Un día como tantos, a la hora de siempre. Nada especial. No obstante, algo es diferente. No sabemos qué, pero ahí está rompiendo la rutina, la monotonía diaria, la chatura de una vida insulsa. Un tono, un color, una lágrima, una nota musical, un abrazo, quizás un beso. Eso. Eso que hace que ya nada sea igual, ya nada tiene el mismo color, ni la misma nota, ni el mismo sabor. Hoy todo es luz, luz, luz.
Hay un instante en que estalla de pronto el volcán. Las chispas ardientes se elevan al cielo y ya nada vuelve a ser igual. La
piedra cae al agua, rompiendo la quietud. Ya no vuelve a ser igual. Los
círculos concéntricos, que se extienden hasta mimetizarse en la nada, también
son la misma nada que ya no vuelve a ser igual.

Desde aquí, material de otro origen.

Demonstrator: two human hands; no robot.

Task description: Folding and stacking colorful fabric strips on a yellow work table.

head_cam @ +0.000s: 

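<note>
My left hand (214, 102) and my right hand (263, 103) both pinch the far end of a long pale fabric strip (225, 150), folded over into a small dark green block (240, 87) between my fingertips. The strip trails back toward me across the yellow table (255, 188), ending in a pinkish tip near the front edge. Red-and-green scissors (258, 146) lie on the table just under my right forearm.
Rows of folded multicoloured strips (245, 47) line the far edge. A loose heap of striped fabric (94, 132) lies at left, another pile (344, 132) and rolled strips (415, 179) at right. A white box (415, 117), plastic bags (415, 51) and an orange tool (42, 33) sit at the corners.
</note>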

Ese instante que a veces no captamos, es el que pone
nuestro paso en el camino exacto, en el momento preciso y en la frecuencia
correcta.
Por eso hoy el corazón late con fuerza, la sangre
fluye impetuosa hacia un encuentro emocional, hacia una comprensión astral,
hacia ese instante en que coincide el fuego y la luz, el agua y la tierra. Ahí
y ahora.
Somos leves, muy leves, frágiles, muy frágiles. Flotamos y nos alejamos, como una pluma en el viento. En vaivenes cadenciosos
nos elevamos en un disfrute sin límites, empujados por una fuerza invisible. Luego, caemos, pesamos demasiado para continuar y regresamos con la angustia de
no llegar, con las ansias de haber querido y no alcanzar no obstante, la luz
que buscamos. Nuestra levedad no es tal, o no es, al menos, suficiente.
Entonces lloramos. ¿Por qué? El llanto no tiene
sentido. Pero lloramos. Siempre lloramos. Nacimos llorando. Somos luz y agua. Por
eso quizás, debemos llorar. Luz y agua. Fuego y agua. Una contradicción. ¿Una
contradicción? Tal vez, no.
Hoy es ese momento. En ese instante exacto, daré
el paso justo hacia tu camino, en mi camino. Entonces veré tus ojos, verás los
míos. Luz y Agua. Y ya nada volverá a ser igual. Ya no. Ya no más nada igual.